* BRIEF
Word for word, retype the entire listing.

* RAW DATA
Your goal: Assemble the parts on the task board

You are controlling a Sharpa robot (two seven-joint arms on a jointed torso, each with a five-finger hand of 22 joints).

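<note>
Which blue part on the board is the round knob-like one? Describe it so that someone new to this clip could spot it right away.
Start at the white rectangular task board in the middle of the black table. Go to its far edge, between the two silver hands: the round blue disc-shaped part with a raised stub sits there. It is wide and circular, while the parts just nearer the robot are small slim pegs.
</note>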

* OUTPUT FOR THIS TASK
Your goal: Assemble the parts on the task board

You are controlling a Sharpa robot (two seven-joint arms on a jointed torso, each with a five-finger hand of 22 joints).

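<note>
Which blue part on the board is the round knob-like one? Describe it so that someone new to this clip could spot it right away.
Start at the white rectangular task board in the middle of the black table. Go to its far edge, between the two silver hands: the round blue disc-shaped part with a raised stub sits there. It is wide and circular, while the parts just nearer the robot are small slim pegs.
</note>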

This finishes the response to the exercise.